A Labour Party-led government was expected to ensure that potential players be given a fair chance, that they should be empowered to overcome the obstacles which prevent them from contributing to increase the potential of the economy. Whoever can do this in a serious and disciplined manner to promote viable and sustainable businesses over time, notwithstanding epidermal, race or communal considerations, should have been given the affirmative action chance to make the breakthrough for the sake of growing our economy. It all unfortunately ended with some form of democratisation for the few and not the many. We need not expatiate further on that – nor on the few that benefited from the emergency procurement procedures that saw a handful of businesses taking the lion’ share in the importation and supply of drugs and medical equipments during the Covid-19 lockdown earlier this year under the present MSM-ML government.

Mauritius being a market economy, in practice there is a dense network of interconnections in the way business is done in different sectors with the result that the same persons who have, historically, captured the heights of the economy do so over and over again each time there is an interesting big new opportunity to do profitable business. Others are incapacitated right from the start. The resulting status quo means that none other than the existing capitalists make inroads into business in any meaningful sense to the exclusion of potential ‘intruders’. Worse still, this style of economic development has nurtured a business-foreclosing and rent-seeking mentality among the handful of our established business class.

Not only will persistence of this situation not unleash the entrepreneurial dynamism we should have been fostering to make new breakthroughs, it will also widen the already yawning inequality gap, as Thomas Piketty has demonstrated in his book ‘Capital in the 21st century’.
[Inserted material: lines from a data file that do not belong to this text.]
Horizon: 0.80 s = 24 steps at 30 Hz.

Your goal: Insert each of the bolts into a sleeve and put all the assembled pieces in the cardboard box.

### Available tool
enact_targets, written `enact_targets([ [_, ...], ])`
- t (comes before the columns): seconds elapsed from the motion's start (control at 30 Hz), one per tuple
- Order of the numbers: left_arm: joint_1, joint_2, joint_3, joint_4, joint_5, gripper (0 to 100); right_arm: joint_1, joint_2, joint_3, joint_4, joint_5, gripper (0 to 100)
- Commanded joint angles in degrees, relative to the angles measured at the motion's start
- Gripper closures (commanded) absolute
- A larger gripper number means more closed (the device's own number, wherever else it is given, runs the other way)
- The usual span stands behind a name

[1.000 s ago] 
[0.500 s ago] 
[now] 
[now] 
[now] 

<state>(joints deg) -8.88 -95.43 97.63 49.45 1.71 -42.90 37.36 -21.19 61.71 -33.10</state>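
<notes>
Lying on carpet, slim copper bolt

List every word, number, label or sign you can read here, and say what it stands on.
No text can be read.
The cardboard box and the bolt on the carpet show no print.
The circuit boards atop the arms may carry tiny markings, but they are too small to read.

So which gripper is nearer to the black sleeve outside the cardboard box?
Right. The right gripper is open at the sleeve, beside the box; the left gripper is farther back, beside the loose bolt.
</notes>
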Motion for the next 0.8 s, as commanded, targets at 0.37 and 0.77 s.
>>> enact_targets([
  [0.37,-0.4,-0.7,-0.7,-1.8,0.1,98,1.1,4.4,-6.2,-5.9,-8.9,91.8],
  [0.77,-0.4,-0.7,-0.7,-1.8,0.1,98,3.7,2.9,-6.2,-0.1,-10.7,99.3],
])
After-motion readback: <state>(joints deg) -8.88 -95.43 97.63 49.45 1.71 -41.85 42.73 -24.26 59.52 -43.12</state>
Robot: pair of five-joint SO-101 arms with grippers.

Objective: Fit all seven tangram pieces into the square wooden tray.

The Covid crisis thus presents a historical opportunity – according to research findings as mentioned above – for the kind of transformative reform that is required to drive the economic democratisation agenda. This argument is further strengthened by the view of Prof Sing Fat Chu in his interview in this paper today, which is that government bailouts to organisations (such as the hotel and tourism sector) which do not pass what in Singapore is known as the ‘viability test’ are only going to perpetuate a status quo ante in lieu of changing to a much-needed new normal way of pursuing economic growth. This is something that needs serious consideration on the part of all stakeholders, and bold policy decisions for its implementation.